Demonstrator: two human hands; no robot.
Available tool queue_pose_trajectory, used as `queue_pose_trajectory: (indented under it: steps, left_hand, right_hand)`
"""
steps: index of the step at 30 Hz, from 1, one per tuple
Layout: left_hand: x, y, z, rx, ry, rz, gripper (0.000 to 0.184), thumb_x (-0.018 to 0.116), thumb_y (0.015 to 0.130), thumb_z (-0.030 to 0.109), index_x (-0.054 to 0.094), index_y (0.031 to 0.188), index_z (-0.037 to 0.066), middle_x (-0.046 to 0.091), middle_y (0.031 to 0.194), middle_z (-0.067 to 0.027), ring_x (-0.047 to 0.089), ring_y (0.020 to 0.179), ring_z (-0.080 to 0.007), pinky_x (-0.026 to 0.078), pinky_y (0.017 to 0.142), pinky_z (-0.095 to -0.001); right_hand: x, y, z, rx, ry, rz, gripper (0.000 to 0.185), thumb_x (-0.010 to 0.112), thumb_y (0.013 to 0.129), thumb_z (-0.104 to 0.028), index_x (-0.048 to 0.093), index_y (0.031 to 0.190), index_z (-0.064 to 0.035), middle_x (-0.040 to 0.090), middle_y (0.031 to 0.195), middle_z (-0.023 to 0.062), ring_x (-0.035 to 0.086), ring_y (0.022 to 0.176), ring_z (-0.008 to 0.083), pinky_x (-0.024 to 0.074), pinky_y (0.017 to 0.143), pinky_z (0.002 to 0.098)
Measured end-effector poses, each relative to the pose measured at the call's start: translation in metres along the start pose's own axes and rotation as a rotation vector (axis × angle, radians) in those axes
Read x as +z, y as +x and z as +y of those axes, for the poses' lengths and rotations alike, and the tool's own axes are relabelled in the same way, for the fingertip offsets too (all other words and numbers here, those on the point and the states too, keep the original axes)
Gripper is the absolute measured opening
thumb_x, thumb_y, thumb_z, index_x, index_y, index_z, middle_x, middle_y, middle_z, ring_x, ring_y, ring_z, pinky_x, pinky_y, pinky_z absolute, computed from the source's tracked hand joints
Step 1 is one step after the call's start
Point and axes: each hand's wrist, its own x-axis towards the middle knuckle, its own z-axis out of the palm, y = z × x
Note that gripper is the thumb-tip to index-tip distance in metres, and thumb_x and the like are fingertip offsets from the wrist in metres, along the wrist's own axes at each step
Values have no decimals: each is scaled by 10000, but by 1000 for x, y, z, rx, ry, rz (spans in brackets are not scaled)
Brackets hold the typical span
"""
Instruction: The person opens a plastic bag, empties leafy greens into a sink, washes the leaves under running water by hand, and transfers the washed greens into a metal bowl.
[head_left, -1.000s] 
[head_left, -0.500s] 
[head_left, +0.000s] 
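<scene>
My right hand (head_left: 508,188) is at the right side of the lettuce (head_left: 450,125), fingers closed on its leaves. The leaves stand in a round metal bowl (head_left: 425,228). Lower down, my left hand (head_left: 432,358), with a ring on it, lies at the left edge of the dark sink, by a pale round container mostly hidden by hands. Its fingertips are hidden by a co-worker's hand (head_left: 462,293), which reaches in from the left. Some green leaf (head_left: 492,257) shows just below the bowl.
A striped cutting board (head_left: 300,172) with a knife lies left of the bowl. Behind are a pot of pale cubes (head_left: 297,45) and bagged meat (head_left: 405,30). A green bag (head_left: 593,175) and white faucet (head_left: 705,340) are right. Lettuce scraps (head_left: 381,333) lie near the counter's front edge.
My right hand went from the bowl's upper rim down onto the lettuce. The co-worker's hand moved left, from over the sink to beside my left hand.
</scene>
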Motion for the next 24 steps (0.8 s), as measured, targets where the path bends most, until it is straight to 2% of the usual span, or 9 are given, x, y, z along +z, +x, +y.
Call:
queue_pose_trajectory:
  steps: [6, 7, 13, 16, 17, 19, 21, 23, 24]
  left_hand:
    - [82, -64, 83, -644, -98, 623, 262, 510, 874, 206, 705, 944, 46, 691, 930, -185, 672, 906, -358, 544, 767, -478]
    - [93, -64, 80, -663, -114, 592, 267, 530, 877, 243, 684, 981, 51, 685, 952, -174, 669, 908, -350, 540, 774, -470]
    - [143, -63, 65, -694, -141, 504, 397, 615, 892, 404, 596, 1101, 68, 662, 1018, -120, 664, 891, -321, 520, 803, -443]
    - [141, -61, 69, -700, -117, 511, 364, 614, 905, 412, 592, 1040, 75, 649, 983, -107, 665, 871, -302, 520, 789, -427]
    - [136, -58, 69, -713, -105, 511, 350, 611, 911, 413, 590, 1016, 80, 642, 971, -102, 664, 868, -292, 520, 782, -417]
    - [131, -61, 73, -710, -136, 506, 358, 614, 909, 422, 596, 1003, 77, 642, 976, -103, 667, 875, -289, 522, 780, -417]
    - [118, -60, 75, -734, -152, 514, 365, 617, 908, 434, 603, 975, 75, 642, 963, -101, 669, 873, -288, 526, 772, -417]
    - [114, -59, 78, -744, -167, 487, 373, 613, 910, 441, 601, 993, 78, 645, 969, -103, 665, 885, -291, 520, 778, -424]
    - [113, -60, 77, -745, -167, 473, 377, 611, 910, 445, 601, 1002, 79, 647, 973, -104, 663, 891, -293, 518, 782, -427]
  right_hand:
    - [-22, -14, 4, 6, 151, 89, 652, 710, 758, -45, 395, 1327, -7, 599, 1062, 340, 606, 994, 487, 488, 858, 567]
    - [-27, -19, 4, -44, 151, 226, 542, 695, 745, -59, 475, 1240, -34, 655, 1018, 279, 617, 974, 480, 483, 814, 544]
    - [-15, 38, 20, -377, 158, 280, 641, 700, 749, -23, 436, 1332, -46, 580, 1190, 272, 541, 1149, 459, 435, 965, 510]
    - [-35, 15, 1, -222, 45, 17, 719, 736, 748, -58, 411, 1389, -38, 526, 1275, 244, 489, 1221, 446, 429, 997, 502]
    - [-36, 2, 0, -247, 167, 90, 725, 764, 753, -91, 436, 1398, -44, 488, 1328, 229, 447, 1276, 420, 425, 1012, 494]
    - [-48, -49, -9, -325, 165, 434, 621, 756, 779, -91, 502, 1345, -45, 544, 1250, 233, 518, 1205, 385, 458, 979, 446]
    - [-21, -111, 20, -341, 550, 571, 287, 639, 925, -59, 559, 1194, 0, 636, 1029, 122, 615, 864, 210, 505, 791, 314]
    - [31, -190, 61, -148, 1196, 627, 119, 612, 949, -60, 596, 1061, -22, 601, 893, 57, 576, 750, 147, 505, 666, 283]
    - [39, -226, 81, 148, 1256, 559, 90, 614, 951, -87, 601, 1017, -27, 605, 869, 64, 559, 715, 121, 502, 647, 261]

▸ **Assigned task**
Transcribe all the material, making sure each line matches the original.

▸ **Exercise result**
Demonstrator: two human hands; no robot.
Available tool queue_pose_trajectory, used as `queue_pose_trajectory: (indented under it: steps, left_hand, right_hand)`
"""
steps: index of the step at 30 Hz, from 1, one per tuple
Layout: left_hand: x, y, z, rx, ry, rz, gripper (0.000 to 0.184), thumb_x (-0.018 to 0.116), thumb_y (0.015 to 0.130), thumb_z (-0.030 to 0.109), index_x (-0.054 to 0.094), index_y (0.031 to 0.188), index_z (-0.037 to 0.066), middle_x (-0.046 to 0.091), middle_y (0.031 to 0.194), middle_z (-0.067 to 0.027), ring_x (-0.047 to 0.089), ring_y (0.020 to 0.179), ring_z (-0.080 to 0.007), pinky_x (-0.026 to 0.078), pinky_y (0.017 to 0.142), pinky_z (-0.095 to -0.001); right_hand: x, y, z, rx, ry, rz, gripper (0.000 to 0.185), thumb_x (-0.010 to 0.112), thumb_y (0.013 to 0.129), thumb_z (-0.104 to 0.028), index_x (-0.048 to 0.093), index_y (0.031 to 0.190), index_z (-0.064 to 0.035), middle_x (-0.040 to 0.090), middle_y (0.031 to 0.195), middle_z (-0.023 to 0.062), ring_x (-0.035 to 0.086), ring_y (0.022 to 0.176), ring_z (-0.008 to 0.083), pinky_x (-0.024 to 0.074), pinky_y (0.017 to 0.143), pinky_z (0.002 to 0.098)
Measured end-effector poses, each relative to the pose measured at the call's start: translation in metres along the start pose's own axes and rotation as a rotation vector (axis × angle, radians) in those axes
Read x as +z, y as +x and z as +y of those axes, for the poses' lengths and rotations alike, and the tool's own axes are relabelled in the same way, for the fingertip offsets too (all other words and numbers here, those on the point and the states too, keep the original axes)
Gripper is the absolute measured opening
thumb_x, thumb_y, thumb_z, index_x, index_y, index_z, middle_x, middle_y, middle_z, ring_x, ring_y, ring_z, pinky_x, pinky_y, pinky_z absolute, computed from the source's tracked hand joints
Step 1 is one step after the call's start
Point and axes: each hand's wrist, its own x-axis towards the middle knuckle, its own z-axis out of the palm, y = z × x
Note that gripper is the thumb-tip to index-tip distance in metres, and thumb_x and the like are fingertip offsets from the wrist in metres, along the wrist's own axes at each step
Values have no decimals: each is scaled by 10000, but by 1000 for x, y, z, rx, ry, rz (spans in brackets are not scaled)
Brackets hold the typical span
"""
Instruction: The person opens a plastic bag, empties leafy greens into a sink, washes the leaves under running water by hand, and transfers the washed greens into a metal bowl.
[head_left, -1.000s] 
[head_left, -0.500s] 
[head_left, +0.000s] 
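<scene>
My right hand (head_left: 508,188) is at the right side of the lettuce (head_left: 450,125), fingers closed on its leaves. The leaves stand in a round metal bowl (head_left: 425,228). Lower down, my left hand (head_left: 432,358), with a ring on it, lies at the left edge of the dark sink, by a pale round container mostly hidden by hands. Its fingertips are hidden by a co-worker's hand (head_left: 462,293), which reaches in from the left. Some green leaf (head_left: 492,257) shows just below the bowl.
A striped cutting board (head_left: 300,172) with a knife lies left of the bowl. Behind are a pot of pale cubes (head_left: 297,45) and bagged meat (head_left: 405,30). A green bag (head_left: 593,175) and white faucet (head_left: 705,340) are right. Lettuce scraps (head_left: 381,333) lie near the counter's front edge.
My right hand went from the bowl's upper rim down onto the lettuce. The co-worker's hand moved left, from over the sink to beside my left hand.
</scene>
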Motion for the next 24 steps (0.8 s), as measured, targets where the path bends most, until it is straight to 2% of the usual span, or 9 are given, x, y, z along +z, +x, +y.
Call:
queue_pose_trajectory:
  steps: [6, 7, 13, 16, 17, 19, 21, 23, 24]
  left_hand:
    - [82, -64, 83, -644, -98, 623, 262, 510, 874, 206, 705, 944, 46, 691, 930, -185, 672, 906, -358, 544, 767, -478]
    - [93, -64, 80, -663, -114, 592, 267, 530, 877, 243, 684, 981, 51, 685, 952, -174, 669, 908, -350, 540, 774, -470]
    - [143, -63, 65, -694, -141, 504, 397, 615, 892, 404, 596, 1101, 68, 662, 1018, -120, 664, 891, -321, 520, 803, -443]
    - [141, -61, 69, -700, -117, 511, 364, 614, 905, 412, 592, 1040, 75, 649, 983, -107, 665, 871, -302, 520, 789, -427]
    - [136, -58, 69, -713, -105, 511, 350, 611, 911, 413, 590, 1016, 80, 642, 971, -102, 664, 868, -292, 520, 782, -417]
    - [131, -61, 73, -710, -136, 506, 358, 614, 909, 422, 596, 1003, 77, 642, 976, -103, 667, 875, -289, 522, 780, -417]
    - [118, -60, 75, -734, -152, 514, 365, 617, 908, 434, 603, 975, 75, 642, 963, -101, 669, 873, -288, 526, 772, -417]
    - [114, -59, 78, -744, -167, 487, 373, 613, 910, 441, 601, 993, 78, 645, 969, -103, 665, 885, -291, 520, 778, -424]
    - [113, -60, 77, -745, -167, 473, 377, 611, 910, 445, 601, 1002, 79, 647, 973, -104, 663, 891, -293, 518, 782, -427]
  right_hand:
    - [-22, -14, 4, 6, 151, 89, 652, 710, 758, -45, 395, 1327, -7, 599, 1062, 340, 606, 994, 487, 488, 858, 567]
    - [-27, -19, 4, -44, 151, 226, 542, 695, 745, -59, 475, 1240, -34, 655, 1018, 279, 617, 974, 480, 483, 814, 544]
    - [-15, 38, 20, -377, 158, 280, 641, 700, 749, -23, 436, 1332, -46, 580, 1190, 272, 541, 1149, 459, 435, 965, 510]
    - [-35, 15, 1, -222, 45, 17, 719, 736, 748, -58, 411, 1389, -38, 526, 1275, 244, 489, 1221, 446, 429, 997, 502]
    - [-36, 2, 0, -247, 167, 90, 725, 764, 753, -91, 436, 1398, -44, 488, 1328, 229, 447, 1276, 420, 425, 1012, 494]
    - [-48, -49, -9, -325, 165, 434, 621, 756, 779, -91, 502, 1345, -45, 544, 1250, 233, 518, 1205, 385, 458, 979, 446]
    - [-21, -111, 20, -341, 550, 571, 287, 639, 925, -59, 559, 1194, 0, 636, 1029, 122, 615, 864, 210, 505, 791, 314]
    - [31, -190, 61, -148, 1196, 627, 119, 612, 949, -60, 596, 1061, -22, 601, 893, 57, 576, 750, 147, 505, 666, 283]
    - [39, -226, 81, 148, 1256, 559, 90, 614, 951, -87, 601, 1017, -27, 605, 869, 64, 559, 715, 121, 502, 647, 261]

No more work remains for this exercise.